Give back the listing underneath, unchanged and complete.

▬▬▬▬▬▬

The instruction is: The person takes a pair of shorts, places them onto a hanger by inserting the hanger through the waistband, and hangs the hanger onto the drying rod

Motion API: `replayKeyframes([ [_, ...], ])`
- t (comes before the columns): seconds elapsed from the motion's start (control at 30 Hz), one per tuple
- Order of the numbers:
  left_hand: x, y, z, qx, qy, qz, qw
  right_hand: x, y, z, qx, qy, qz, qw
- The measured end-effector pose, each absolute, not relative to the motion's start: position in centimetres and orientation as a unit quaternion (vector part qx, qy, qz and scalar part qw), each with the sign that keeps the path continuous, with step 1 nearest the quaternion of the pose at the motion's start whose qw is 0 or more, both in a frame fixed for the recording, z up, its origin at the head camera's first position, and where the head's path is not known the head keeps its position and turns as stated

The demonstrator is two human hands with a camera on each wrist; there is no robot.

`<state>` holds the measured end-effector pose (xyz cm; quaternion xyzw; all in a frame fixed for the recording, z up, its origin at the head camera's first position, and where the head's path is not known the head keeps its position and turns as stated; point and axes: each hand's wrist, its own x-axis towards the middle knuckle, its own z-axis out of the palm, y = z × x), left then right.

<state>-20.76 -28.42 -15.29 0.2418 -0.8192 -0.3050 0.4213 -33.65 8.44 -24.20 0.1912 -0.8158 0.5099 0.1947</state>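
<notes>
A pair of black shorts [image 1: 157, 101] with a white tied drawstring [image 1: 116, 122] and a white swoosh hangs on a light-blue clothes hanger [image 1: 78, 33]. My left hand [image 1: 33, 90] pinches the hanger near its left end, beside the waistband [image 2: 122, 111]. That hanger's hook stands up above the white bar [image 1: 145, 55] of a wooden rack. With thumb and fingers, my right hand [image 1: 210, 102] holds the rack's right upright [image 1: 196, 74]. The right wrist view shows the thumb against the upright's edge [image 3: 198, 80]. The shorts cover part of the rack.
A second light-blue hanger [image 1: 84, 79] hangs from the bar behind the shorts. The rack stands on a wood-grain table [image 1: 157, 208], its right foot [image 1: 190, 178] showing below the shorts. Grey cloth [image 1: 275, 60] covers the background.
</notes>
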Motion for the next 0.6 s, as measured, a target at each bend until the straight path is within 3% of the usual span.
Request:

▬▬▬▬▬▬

● RESULT BELOW:
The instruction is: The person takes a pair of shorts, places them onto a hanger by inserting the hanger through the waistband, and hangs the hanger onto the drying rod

Motion API: `replayKeyframes([ [_, ...], ])`
- t (comes before the columns): seconds elapsed from the motion's start (control at 30 Hz), one per tuple
- Order of the numbers:
  left_hand: x, y, z, qx, qy, qz, qw
  right_hand: x, y, z, qx, qy, qz, qw
- The measured end-effector pose, each absolute, not relative to the motion's start: position in centimetres and orientation as a unit quaternion (vector part qx, qy, qz and scalar part qw), each with the sign that keeps the path continuous, with step 1 nearest the quaternion of the pose at the motion's start whose qw is 0 or more, both in a frame fixed for the recording, z up, its origin at the head camera's first position, and where the head's path is not known the head keeps its position and turns as stated

The demonstrator is two human hands with a camera on each wrist; there is no robot.

`<state>` holds the measured end-effector pose (xyz cm; quaternion xyzw; all in a frame fixed for the recording, z up, its origin at the head camera's first position, and where the head's path is not known the head keeps its position and turns as stated; point and axes: each hand's wrist, its own x-axis towards the middle knuckle, its own z-axis out of the palm, y = z × x), left then right.

<state>-20.76 -28.42 -15.29 0.2418 -0.8192 -0.3050 0.4213 -33.65 8.44 -24.20 0.1912 -0.8158 0.5099 0.1947</state>
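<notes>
A pair of black shorts [image 1: 157, 101] with a white tied drawstring [image 1: 116, 122] and a white swoosh hangs on a light-blue clothes hanger [image 1: 78, 33]. My left hand [image 1: 33, 90] pinches the hanger near its left end, beside the waistband [image 2: 122, 111]. That hanger's hook stands up above the white bar [image 1: 145, 55] of a wooden rack. With thumb and fingers, my right hand [image 1: 210, 102] holds the rack's right upright [image 1: 196, 74]. The right wrist view shows the thumb against the upright's edge [image 3: 198, 80]. The shorts cover part of the rack.
A second light-blue hanger [image 1: 84, 79] hangs from the bar behind the shorts. The rack stands on a wood-grain table [image 1: 157, 208], its right foot [image 1: 190, 178] showing below the shorts. Grey cloth [image 1: 275, 60] covers the background.
</notes>
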Motion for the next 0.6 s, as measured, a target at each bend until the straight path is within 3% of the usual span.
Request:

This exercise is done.